Peter Graßmann liebt die alten Gemäuer des Franziskanermuseums in Villingen, in dem er seit 2017 tätig ist. Foto: Birgit Heinig

Ein Museum darf nicht nur Wissen vermitteln, es muss Atmosphäre schaffen und damit Emotionen wecken.

Das ist die Philosophie von Peter Graßmann, der seit 2017 am Franziskanermuseum unter anderem als Kurator tätig ist.

 

So war er zuletzt maßgeblich an der Konzeption der Ausstellung „Grabraub“ beteiligt, in der man sich noch bis Anfang Juli auf Spurensuche durch die Kulturen und Epochen begeben kann, in denen die Gräber Verstorbener geöffnet und ausgeraubt wurden.

Nicht immer nur zum Zwecke der Bereicherung – es gab auch Gegenstände, von denen Grabräuber lieber die Finger ließen, weil sie sich vor ihrer „Macht“ fürchteten. Leihgaben aus aller Welt, aber auch eigene Exponate aus dem Fürstengrab am Magdalenenberg, wurden dafür zusammengetragen und werden, in geheimnisvolles Licht getaucht, museal präsentiert. Lokales und Bekanntes in internationale Bezüge zu setzen, das findet Peter Graßmann spannend, „das erweitert den Horizont“.

Der 37-Jährige ist in Heilbronn geboren, kam mit seiner Familie aber schon als Einjähriger nach Villingen. Am Kopsbühl wuchs er auf, besuchte die Steppachschule, dann das Hoptbühl-Gymnasium und erledigte 2007 sein Abitur.

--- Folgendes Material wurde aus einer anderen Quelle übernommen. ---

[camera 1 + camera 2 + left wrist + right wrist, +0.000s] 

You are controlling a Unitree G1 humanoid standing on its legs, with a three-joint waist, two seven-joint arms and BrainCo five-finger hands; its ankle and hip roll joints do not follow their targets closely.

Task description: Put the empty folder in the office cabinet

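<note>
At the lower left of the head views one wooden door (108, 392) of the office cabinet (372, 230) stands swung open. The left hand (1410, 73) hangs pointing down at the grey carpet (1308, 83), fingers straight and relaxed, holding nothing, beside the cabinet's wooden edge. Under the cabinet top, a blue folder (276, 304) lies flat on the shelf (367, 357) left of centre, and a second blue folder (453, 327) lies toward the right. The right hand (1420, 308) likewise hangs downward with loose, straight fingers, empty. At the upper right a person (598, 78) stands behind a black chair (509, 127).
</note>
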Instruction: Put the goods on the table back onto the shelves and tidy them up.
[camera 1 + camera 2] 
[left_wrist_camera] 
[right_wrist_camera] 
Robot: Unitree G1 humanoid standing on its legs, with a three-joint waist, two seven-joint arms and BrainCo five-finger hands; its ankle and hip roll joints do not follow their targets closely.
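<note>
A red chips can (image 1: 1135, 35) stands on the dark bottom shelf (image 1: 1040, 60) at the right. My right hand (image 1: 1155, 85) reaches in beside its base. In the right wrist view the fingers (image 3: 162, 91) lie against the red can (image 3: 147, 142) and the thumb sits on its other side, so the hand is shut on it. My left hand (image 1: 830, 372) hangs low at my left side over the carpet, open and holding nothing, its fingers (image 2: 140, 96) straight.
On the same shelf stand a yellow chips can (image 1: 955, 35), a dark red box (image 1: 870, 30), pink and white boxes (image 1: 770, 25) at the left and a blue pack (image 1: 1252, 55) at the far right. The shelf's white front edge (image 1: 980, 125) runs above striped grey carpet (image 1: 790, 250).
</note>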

Sein leidenschaftliches Interesse habe schon früh der Philosophie gegolten, erzählt er, doch sein Hang zu historischen Objekten, also zur Praxis, setzte sich bei der Wahl eines Studiums gegen die Theorie durch. So widmete er seine Studiensemester der europäischen und ostasiatischen Kunstgeschichte. Es hätten auch Archäologie, Ethnologie oder Japanologie sein können.

In vielen Museen

Zeitlichkeit und Vergänglichkeit habe habe ihn schon von Kindesbeinen an fasziniert, so Graßmann. Mit seinen Eltern besuchte er immer wieder Museen, unternahm außerdem viele Reisen nach Italien und Südfrankreich, wo man Ausgrabungen besichtigte. Die Vorstellung „eine Stadt unter der Stadt“ vor sich zu haben, habe ihn schon damals fasziniert, sagt er. Auf dem Gymnasium war neben Deutsch auch Geschichte sein Lieblingsfach, sein Bogy-Praktikum (Berufsorientierung im Gymnasium) absolvierte er 2004 im Franziskanermuseum.

Bewerbung bei Anita Auer

Im Blick hatte er nach dem Studienabschluss zunächst auch den Kunsthandel, entschied sich dann aber für eine Bewerbung bei Museumsleiterin Anita Auer. Mit einem Jahrespraktikum in den städtischen Museen, gefolgt von einer halben Stelle, empfahl sich Peter Graßmann schließlich zum wissenschaftlichen Mitarbeiter und Projektleiter in Vollzeit.

Viele Ausstellungen

Sein Herzblut floss fortan besonders in die Wechselausstellungen. Gut erinnert er sich an „Kulturwald“, wo es um die Besiedlung des Schwarzwaldes ging und wofür er sogar intensiv in die Forschung einstieg. „Wenn man bohrt, gibt es zu jedem Thema Exponate zu finden“, erzählt er von einer spannenden Suche. So wurden zahlreiche bis dahin verschollen geglaubte oder wenig beachtete Fundstücke aus dem ganzen Schwarzwald zusammengetragen.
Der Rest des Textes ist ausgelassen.